Optimizing Fleet Performance and Reducing Fuel Consumption

By Zachary Tessler, Director of Data Science

This White Paper focuses on Digital Twin technology in the maritime industry and the importance of model accuracy and validation, highlighting the barriers that exist to building accurate, useful, and reliable Digital Twins. The paper explains how Nautilus Labs uses machine learning algorithms based on naval architecture and hydrodynamic theory to create models that are interpretable and accurate even when data is less abundant. Finally, the White Paper explores Nautilus’s model accuracy rates and validation methods.

Download the PDF version of this whitepaper here.


The use of Digital Twin technology is becoming increasingly common in the maritime industry as Operators seek to improve vessel performance, reduce fuel consumption, and enhance environmental sustainability. With Digital Twins, Operators can monitor and optimize their fleet’s performance, identify potential issues before they become problems, and plan for maintenance or repairs more effectively. However, the modeling techniques that underpin this technology can vary greatly in terms of accuracy and validity, which can significantly impact the effectiveness of the resulting virtual replicas. Nautilus Labs, a leading maritime technology partner, recognizes the importance of ensuring the highest levels of model accuracy and validation in order to deliver reliable and effective solutions to shipping companies. In this White Paper, we will expound on Nautilus’s models and validation processes, accuracy rates, and stringent validation methods.

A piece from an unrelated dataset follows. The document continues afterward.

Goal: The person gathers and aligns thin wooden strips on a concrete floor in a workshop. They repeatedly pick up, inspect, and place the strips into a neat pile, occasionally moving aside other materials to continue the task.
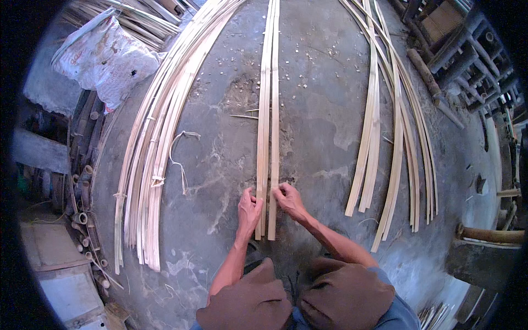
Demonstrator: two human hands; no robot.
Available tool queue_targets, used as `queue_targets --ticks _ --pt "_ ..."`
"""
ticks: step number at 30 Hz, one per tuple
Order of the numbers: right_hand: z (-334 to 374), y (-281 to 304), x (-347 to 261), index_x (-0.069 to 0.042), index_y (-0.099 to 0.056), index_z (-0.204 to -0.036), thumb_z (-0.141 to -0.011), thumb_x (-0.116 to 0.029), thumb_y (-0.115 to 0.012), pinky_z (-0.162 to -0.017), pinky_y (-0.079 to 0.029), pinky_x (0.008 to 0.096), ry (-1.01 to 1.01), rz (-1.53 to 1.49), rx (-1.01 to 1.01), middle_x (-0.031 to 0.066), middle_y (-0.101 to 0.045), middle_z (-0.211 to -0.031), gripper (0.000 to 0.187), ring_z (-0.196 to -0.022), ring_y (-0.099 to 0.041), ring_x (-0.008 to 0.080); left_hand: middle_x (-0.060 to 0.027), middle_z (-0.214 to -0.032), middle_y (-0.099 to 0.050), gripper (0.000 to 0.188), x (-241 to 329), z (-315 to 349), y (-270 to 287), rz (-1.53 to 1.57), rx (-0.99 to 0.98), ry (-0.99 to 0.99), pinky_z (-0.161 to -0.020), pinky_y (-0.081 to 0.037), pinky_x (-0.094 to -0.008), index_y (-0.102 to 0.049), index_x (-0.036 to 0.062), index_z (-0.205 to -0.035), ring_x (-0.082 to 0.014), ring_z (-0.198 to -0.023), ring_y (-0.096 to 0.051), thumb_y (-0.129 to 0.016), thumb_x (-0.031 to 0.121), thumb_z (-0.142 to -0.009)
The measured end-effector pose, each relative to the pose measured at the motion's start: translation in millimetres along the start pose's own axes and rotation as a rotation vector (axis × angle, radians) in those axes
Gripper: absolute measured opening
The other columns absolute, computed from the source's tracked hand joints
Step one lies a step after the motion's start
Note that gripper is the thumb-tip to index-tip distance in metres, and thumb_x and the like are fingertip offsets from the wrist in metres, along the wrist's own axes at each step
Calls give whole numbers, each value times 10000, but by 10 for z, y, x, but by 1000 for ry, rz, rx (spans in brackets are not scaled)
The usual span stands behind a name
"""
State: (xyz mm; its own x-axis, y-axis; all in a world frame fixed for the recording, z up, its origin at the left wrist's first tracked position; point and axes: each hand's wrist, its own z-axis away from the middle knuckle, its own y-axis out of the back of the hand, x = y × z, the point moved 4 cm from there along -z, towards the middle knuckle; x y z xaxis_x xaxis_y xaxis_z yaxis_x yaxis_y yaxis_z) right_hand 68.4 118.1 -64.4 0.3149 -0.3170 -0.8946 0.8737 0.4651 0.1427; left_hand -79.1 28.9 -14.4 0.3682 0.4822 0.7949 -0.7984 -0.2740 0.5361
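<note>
Three long pale bamboo strips (268,93) lie side by side down the middle of the concrete floor (324,126). My left hand (249,210) rests on the left strip near its lower end, fingers curled on its edge. Just to the right, my right hand (287,198) pinches the right strip. Both hands sit close together, a little above the strips' near ends. My knees in brown trousers (297,300) fill the bottom of the view.
A large tied bundle of bamboo strips (157,143) curves along the left, with a loose string (177,159) beside it. More loose strips (393,137) lie to the right. A white sack (104,58) sits upper left, wooden frames (467,55) upper right, bamboo tubes (82,214) at left.
</note>
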Motion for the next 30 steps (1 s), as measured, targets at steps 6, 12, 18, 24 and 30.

There are a few key components to Digital Twin excellence. However, they can be challenging to achieve:

  • High-quality data: Digital Twins require sufficient accurate data to be effective. If data is missing, incomplete, or inaccurate, the Digital Twin may not provide an accurate representation of the physical asset, resulting in low prediction accuracy.
  • Integration: Digital Twins are often implemented as standalone solutions, rather than being fully integrated with other systems and data sources. This can result in incomplete or inaccurate data, as well as a lack of interoperability with other systems. Some Digital Twin creators require users to conform to their data entry standards, which complicates existing workflows and results in resistance to adoption. Getting full business value out of a Digital Twin requires deep integration with existing systems and workflows to successfully drive change management across the user’s organization. 

Machine Learning and Artificial Intelligence Built on Naval Architecture and Hydrodynamics and Powered by Human Intelligence

Our Data Science team builds machine learning algorithms that balance complexity and interpretability by leveraging the principles of naval architecture and hydrodynamic theory. Our machine learning models are structured around well-understood physical laws, unlike pure “black-box” models that exclusively operate on observational data. Black-box models excel when data is abundant, which is not always the case in shipping companies, and the underlying system dynamics are poorly understood. In our approach to vessel performance modeling, we utilize physical laws to build models that are more interpretable, maintain accuracy even outside the range of available training data and are accurate even when data is less abundant or unavailable (as is often the case with chartered-in vessels). 

Below are some common terms in machine learning, how they are defined, and what they mean at Nautilus. 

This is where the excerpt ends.